Class Action Against The Pope?

It seems that I finally have a good faith basis to pen a law-related post relevant to this blog that warrants the use of a photo of His Holiness Pope Benedict XVI.

As reported recently by the ClassActionBlawg.com here, apparently descendants of The Knights Templar have sued the Supreme Pontiff about alleged confiscation of property that was owned by the secretive group over 700 years ago. Yes, there may be a statute of limitations problem, and as head of state for the sovereign nation referred to as The Holy See and known affectionately as The Vatican, there is also an issue of sovereign immunity. ( Delaware litigation and class actions go together like ham and eggs, so that was my hook.)
 

As a member of the Knights of Malta, which traces its history, according to some accounts, approximately back to the year 1085,  I have an interest in these things and I have finally found a litigation-based reason to post about it on this blog.

Delaware Supreme Court's 1971 opinion in Sinclair Oil v. Levien, Subject of Law Review Article

Courtesy of Professor Bainbridge is a link to an article by Professor Bob Thompson on the seminal  Delaware Supreme Court decision in Sinclair Oil v. Levien, from 1971, that addressed key issues of fiduciary duty and judicial review standards. Here is an excerpt from a quote that Professor B. included in his post about the article.
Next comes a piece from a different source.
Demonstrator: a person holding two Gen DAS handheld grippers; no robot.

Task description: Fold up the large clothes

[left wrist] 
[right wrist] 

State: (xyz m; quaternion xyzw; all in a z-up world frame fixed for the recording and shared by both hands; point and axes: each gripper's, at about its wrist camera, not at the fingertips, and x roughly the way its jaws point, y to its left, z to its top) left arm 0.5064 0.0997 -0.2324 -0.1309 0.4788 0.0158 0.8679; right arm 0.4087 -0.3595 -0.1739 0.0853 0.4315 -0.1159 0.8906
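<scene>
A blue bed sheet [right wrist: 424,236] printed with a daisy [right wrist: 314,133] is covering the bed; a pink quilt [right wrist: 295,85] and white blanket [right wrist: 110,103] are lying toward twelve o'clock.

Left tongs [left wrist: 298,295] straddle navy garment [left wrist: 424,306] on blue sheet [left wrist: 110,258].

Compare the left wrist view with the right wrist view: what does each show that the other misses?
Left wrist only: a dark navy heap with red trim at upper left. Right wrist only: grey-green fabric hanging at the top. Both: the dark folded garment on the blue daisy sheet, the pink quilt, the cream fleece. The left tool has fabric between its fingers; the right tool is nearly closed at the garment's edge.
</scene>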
Sinclair provides room for “selfish” ownership for a majority shareholder, so long as the minority shareholders receive a proportional benefit, a standard that at the time seemed to expand the discretion for majority shareholders. Viewed from a point decades later, this part of Sinclair has not proved to be a template for broader applications and other doctrines have developed to constrain the actions of majority shareholders.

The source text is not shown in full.